**What you have to do**
Look below for the line containing "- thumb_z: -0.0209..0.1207"; from there through the line containing "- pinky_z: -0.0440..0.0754", both lines included, please set down each line exactly and nothing else.

____ Exercise materials

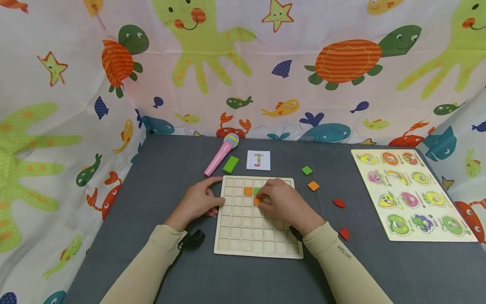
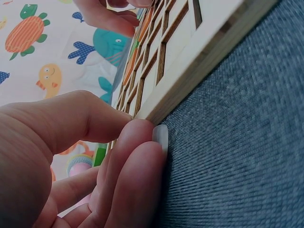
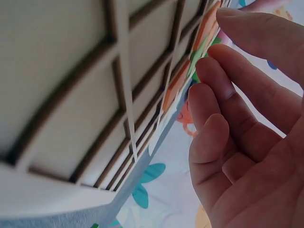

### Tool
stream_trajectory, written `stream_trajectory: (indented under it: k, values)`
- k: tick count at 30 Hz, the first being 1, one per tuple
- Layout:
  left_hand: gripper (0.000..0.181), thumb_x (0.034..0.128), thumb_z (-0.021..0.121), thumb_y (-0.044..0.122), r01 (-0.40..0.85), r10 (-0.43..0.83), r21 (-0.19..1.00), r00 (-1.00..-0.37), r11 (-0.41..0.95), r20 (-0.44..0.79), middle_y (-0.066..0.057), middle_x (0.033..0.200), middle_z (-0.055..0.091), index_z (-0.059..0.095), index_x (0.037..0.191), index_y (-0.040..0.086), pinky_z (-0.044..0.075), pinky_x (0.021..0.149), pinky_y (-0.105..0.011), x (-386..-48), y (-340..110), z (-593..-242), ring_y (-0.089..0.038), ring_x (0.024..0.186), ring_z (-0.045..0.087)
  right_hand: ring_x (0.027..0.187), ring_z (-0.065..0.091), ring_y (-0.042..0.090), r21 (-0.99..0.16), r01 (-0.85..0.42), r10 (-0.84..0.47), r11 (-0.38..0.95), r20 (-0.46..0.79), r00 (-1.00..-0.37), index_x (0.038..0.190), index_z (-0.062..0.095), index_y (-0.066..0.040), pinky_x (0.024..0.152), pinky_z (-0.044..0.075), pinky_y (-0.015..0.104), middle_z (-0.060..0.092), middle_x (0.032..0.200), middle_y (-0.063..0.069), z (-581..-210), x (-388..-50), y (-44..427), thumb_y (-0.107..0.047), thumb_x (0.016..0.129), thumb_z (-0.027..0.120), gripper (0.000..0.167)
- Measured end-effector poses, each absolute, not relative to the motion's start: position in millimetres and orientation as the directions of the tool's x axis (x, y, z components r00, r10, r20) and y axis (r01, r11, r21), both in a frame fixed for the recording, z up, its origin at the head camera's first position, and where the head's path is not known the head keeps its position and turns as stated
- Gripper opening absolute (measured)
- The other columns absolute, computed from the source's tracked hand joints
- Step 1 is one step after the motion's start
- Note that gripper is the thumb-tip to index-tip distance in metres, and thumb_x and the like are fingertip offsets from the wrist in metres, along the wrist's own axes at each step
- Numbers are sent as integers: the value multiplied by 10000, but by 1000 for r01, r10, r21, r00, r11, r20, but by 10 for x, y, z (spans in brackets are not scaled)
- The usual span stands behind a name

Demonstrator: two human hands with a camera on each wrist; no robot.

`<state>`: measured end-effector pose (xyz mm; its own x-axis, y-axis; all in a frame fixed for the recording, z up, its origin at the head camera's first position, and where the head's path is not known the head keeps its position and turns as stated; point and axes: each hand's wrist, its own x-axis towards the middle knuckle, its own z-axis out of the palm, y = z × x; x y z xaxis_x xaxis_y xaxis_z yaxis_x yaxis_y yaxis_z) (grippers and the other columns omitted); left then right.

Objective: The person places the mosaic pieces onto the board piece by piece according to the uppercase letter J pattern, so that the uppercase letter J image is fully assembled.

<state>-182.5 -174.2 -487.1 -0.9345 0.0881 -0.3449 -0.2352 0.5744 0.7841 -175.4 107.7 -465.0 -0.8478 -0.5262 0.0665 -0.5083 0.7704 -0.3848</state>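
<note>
A person's left hand (image 1: 198, 201) pinches the left edge of a wooden grid board (image 1: 246, 233), thumb and fingertips meeting at the rim, while the right hand (image 1: 284, 202) works over its upper rows. The right fingers bend side by side with the thumb apart from them; no piece shows between their tips, and how hard they press cannot be told. The board lies flat on the table in front of the person, an orange square tile (image 1: 248, 191) beside a green square tile (image 1: 256, 191), with a second orange square tile (image 1: 256, 201) just below the green; the right hand hides the cells next to them.

The step in hand appears to be settling tiles into the recessed cells. Done well, it likely calls for squaring each tile to its cell walls before pressing lightly at the middle, with the left hand bracing the board and the right fingers clear of seated neighbors.

Beyond the board, on a dark gray tabletop (image 1: 228, 278), lie a pattern card (image 1: 250, 162), a green block (image 1: 230, 164) and a pink toy microphone (image 1: 220, 157). Loose green and orange tiles and two red curved-edge pieces (image 1: 339, 203) are scattered to the right, short of a fruit-picture puzzle board (image 1: 398, 188). Fabric (image 1: 228, 116) printed with turtles, crabs and whales walls in the table.
</note>
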Motion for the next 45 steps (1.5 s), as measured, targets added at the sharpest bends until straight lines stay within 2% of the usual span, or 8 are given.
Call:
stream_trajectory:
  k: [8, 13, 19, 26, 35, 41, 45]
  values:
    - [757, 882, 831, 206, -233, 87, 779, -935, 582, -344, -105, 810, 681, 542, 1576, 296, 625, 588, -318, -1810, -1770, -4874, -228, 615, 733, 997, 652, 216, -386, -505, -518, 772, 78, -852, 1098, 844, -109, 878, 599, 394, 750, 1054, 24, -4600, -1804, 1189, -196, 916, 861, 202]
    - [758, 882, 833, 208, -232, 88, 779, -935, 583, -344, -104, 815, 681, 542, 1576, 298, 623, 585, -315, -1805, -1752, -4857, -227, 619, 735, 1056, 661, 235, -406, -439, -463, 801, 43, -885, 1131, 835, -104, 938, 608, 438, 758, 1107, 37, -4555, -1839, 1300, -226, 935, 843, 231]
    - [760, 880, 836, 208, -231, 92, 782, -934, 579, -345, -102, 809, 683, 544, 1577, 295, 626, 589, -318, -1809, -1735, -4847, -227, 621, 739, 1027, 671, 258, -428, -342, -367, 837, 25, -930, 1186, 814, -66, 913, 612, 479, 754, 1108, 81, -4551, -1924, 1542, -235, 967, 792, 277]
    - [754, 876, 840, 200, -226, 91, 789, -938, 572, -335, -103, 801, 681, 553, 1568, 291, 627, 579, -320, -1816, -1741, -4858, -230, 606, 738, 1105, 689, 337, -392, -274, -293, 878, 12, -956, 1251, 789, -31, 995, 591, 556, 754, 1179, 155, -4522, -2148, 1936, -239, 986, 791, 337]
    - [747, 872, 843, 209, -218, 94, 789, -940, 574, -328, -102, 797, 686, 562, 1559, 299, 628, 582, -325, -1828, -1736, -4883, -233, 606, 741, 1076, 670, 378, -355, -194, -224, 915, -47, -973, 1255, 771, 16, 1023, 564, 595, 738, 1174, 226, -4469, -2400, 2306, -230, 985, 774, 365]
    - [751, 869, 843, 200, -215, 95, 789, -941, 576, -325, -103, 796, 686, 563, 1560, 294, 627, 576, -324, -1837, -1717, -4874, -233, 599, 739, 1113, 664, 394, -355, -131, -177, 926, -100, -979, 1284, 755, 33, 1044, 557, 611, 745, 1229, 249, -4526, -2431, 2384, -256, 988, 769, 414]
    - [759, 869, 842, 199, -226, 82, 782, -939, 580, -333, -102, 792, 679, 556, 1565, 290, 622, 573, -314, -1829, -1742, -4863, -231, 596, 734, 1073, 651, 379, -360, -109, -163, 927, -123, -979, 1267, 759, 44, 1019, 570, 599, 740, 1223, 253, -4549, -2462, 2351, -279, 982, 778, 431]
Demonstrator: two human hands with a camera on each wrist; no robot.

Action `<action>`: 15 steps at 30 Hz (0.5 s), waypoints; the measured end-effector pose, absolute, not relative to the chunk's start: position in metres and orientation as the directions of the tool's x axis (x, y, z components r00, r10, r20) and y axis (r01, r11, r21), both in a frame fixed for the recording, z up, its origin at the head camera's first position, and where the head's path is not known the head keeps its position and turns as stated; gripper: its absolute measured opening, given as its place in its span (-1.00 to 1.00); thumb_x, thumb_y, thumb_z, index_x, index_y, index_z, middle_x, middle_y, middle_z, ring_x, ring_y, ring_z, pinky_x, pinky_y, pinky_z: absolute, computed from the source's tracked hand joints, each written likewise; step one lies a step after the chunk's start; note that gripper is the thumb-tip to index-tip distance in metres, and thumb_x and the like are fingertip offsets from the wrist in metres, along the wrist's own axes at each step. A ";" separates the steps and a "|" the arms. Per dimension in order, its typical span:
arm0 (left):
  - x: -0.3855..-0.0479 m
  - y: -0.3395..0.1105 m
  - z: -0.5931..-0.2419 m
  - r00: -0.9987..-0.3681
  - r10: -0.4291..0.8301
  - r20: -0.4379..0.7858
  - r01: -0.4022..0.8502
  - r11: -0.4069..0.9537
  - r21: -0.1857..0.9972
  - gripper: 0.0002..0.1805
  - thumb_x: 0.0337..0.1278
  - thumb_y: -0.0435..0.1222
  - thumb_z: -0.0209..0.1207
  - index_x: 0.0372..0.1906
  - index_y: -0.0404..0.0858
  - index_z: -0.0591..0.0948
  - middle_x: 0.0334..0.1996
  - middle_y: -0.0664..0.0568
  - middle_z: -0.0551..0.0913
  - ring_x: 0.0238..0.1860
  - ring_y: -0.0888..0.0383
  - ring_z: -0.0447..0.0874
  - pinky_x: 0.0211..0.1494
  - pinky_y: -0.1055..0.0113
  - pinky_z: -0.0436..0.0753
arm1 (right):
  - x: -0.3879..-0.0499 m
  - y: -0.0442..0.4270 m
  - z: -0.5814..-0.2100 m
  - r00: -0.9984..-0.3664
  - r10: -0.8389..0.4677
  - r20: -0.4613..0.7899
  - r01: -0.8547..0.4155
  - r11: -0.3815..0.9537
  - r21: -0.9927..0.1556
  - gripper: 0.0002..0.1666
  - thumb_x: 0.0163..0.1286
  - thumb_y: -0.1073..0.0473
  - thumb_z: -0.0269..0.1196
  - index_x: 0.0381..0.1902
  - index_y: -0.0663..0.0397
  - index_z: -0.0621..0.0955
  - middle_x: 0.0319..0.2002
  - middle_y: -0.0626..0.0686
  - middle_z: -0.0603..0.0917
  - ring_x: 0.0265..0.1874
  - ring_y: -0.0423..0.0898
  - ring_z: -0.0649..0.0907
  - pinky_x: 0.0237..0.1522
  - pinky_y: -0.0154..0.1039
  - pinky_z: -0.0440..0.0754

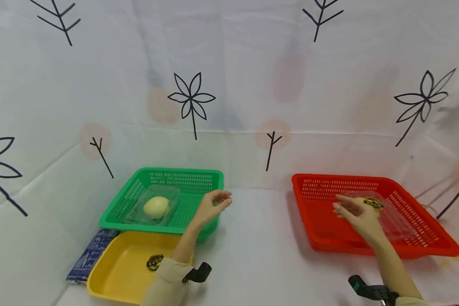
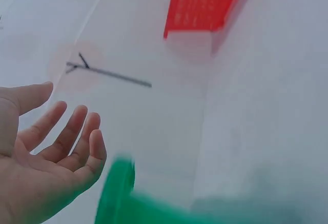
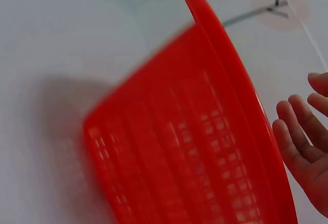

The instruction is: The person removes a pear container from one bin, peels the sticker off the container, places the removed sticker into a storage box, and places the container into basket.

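My left hand (image 1: 209, 208) hovers by the right rim of the green basket (image 1: 199, 175), fingers loosely bent and holding nothing. The left wrist view shows this hand (image 2: 59, 157) palm up. Within the green basket lies a clear plastic box (image 1: 141, 212) with a pale yellow round thing (image 1: 156, 207). My right hand (image 1: 361, 221) is above the red basket (image 1: 317, 229), fingers relaxed around nothing. In that basket sits another clear plastic container (image 1: 395, 221), beside a yellowish thing with a black pattern (image 1: 373, 203), partly behind the hand. The right wrist view has the hand (image 3: 310, 152) by the basket's rim.
A yellow tray (image 1: 118, 272) stands in front of the green basket, with a black-and-yellow patterned spot (image 1: 154, 262) in it. A dark blue packet (image 1: 93, 255) lies at its left. White patterned cloth (image 1: 237, 157) forms the backdrop, and white surface (image 1: 256, 238) separates the baskets.
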State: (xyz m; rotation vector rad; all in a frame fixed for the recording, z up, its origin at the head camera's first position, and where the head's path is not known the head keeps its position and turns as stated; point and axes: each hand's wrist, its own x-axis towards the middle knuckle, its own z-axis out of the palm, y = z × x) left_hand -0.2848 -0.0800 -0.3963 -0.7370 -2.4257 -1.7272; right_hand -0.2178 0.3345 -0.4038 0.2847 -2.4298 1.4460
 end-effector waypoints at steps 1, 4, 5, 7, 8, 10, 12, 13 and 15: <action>-0.284 -0.070 -0.395 -0.876 0.349 0.335 0.427 0.233 0.874 -0.72 0.22 -0.34 0.15 -0.03 -0.43 0.57 -0.17 -0.23 0.65 -0.20 -0.04 0.62 -0.24 0.39 0.56 | -0.217 0.343 -0.404 -0.935 0.004 0.355 -0.310 0.478 -0.822 -0.61 0.39 0.23 0.13 0.16 0.13 0.49 -0.24 -0.23 0.63 -0.31 -0.34 0.65 -0.28 -0.50 0.59; -0.277 -0.042 -0.384 -0.865 0.364 0.347 0.432 0.185 0.883 -0.74 0.20 -0.41 0.13 -0.06 -0.49 0.56 -0.19 -0.31 0.64 -0.20 -0.15 0.61 -0.29 0.43 0.53 | -0.213 0.371 -0.405 -0.937 0.067 0.342 -0.266 0.498 -0.825 -0.64 0.38 0.21 0.14 0.13 -0.03 0.53 -0.27 -0.39 0.58 -0.34 -0.45 0.61 -0.34 -0.52 0.58; -0.273 -0.033 -0.380 -0.862 0.367 0.351 0.431 0.165 0.887 -0.75 0.19 -0.43 0.13 -0.07 -0.51 0.56 -0.19 -0.34 0.63 -0.20 -0.18 0.60 -0.30 0.45 0.53 | -0.213 0.380 -0.406 -0.944 0.084 0.321 -0.238 0.502 -0.832 -0.64 0.39 0.19 0.14 0.13 -0.06 0.53 -0.28 -0.44 0.55 -0.35 -0.49 0.59 -0.35 -0.53 0.58; -0.266 -0.016 -0.372 -0.859 0.366 0.358 0.430 0.137 0.892 -0.76 0.17 -0.47 0.12 -0.08 -0.54 0.55 -0.21 -0.38 0.62 -0.20 -0.23 0.59 -0.28 0.47 0.52 | -0.212 0.400 -0.409 -0.956 0.110 0.273 -0.174 0.539 -0.824 -0.60 0.39 0.13 0.14 0.17 0.01 0.50 -0.29 -0.53 0.49 -0.36 -0.55 0.55 -0.38 -0.55 0.56; -0.263 -0.008 -0.369 -0.859 0.365 0.361 0.428 0.123 0.895 -0.76 0.16 -0.49 0.12 -0.10 -0.56 0.55 -0.22 -0.39 0.62 -0.20 -0.25 0.59 -0.27 0.48 0.53 | -0.212 0.410 -0.410 -0.961 0.131 0.242 -0.128 0.564 -0.816 -0.56 0.39 0.09 0.14 0.20 0.04 0.48 -0.30 -0.56 0.45 -0.37 -0.58 0.52 -0.40 -0.55 0.55; -0.260 0.007 -0.369 -0.856 0.368 0.364 0.424 0.097 0.900 -0.76 0.14 -0.48 0.13 -0.10 -0.55 0.56 -0.22 -0.39 0.62 -0.20 -0.25 0.60 -0.25 0.51 0.53 | -0.212 0.429 -0.413 -0.967 0.185 0.175 -0.024 0.619 -0.785 -0.41 0.39 0.00 0.13 0.28 0.17 0.39 -0.26 -0.37 0.56 -0.37 -0.46 0.53 -0.44 -0.52 0.54; -0.262 0.023 -0.375 -0.857 0.366 0.363 0.414 0.071 0.907 -0.75 0.12 -0.49 0.15 -0.10 -0.55 0.56 -0.23 -0.38 0.63 -0.20 -0.24 0.61 -0.23 0.51 0.54 | -0.211 0.445 -0.415 -0.960 0.251 0.126 0.073 0.658 -0.749 -0.25 0.39 -0.07 0.11 0.31 0.38 0.27 -0.13 0.01 0.64 -0.25 -0.15 0.57 -0.45 -0.41 0.58; -0.264 0.031 -0.380 -0.857 0.365 0.364 0.410 0.053 0.911 -0.75 0.11 -0.49 0.16 -0.10 -0.54 0.57 -0.23 -0.37 0.64 -0.20 -0.23 0.62 -0.22 0.49 0.55 | -0.211 0.452 -0.416 -0.950 0.293 0.104 0.128 0.672 -0.730 -0.19 0.38 -0.11 0.09 0.31 0.44 0.22 -0.04 0.23 0.58 -0.17 0.02 0.53 -0.41 -0.30 0.61; -0.270 0.047 -0.389 -0.861 0.360 0.360 0.397 0.033 0.917 -0.74 0.09 -0.48 0.19 -0.10 -0.51 0.58 -0.24 -0.33 0.65 -0.20 -0.18 0.63 -0.20 0.48 0.56 | -0.211 0.464 -0.417 -0.926 0.371 0.070 0.223 0.685 -0.694 -0.07 0.37 -0.21 0.04 0.31 0.52 0.15 0.12 0.57 0.30 -0.06 0.35 0.36 -0.37 -0.08 0.62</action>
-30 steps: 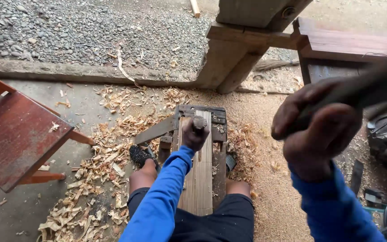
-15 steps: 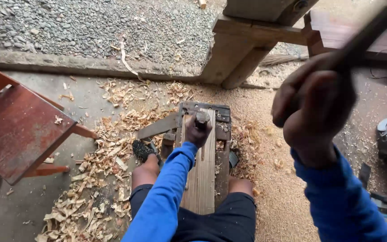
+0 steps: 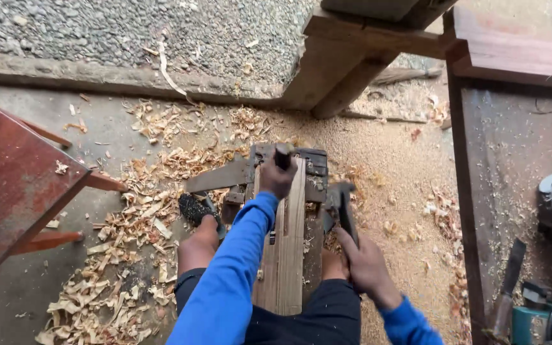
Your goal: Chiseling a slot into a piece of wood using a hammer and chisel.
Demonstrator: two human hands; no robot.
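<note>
In the middle of the frame a long pale wooden plank [image 3: 287,249] lies between the person's knees, its far end resting on a dark wooden block [image 3: 311,167] on the floor. The left hand [image 3: 277,177] is closed around a dark chisel handle [image 3: 283,155], held upright on the plank's far end; it seems wise to keep it steady and vertical. The right hand [image 3: 365,265], lower right of centre, grips a hammer [image 3: 345,207] held low beside the plank. No container shows; wood shavings [image 3: 129,255] lie loose on the floor at the left.

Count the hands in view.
2. Left hand grips a dark tool on the upright wooden plank; right hand holds a hammer low beside it.
</note>
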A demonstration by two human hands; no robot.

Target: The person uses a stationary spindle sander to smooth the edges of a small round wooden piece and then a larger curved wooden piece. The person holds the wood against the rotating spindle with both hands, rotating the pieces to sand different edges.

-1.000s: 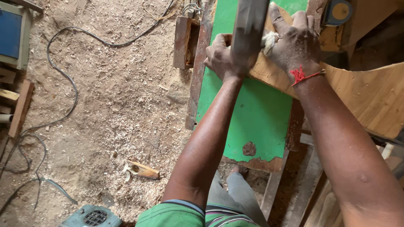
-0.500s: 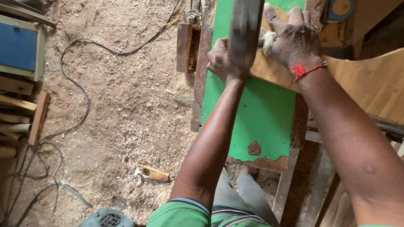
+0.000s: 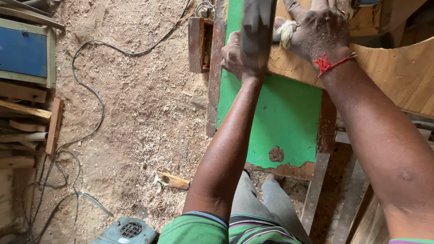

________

**Output for this task**
  - thumb_z: -0.0209..0.1207
  - index_x: 0.0372..0.1906
  - index_y: -0.0404..0.0858
  - index_z: -0.0591..0.0948
  - middle_x: 0.0334..0.1996
  - middle_y: -0.0664..0.0568
  - middle_z: -0.0551..0.0913
  - ring_x: 0.0238..0.1860
  - ring_y: -0.0888..0.0383
  - ring_z: -0.0447..0.0874
  - pinky_x: 0.0211..0.1494
  - pinky_y: -0.1055..0.0113
  - pinky_z: -0.0436..0.0753
arm1 (right):
  - x: -0.3879..-0.0499 m
  - y: -0.0442..0.4270 m
  - z: -0.5814..-0.2100 m
  - r00: -0.9984..-0.3664
  - r10: -0.8389..0.4677
  - r20: -0.4613..0.7899
  - r01: -0.8547..0.4155
  - r11: -0.3815..0.9537
  - r21: -0.9927..0.1556
  - gripper: 0.0002..0.1666
  - thumb_x: 0.0163..0.1286
  - thumb_y: -0.1073..0.0473
  - thumb_z: -0.0269..0.1196
  - index_x: 0.0381..0.1902
  - index_y: -0.0663..0.0397
  - index_z: -0.0621..0.0955
  - middle_x: 0.0319..0.2002
  - middle_y: -0.0626..0.0686
  - middle_z: -0.0603..0.0917
  - ring_x: 0.0265..0.1874
  - ring_y: -0.0423..0.0898
  - ring_z: -0.0649..0.0907
  - pinky_x: 0.0237..0.1522
  - pinky_y: -0.0154..0.1039
  - pinky_z: -0.0440..0.0754

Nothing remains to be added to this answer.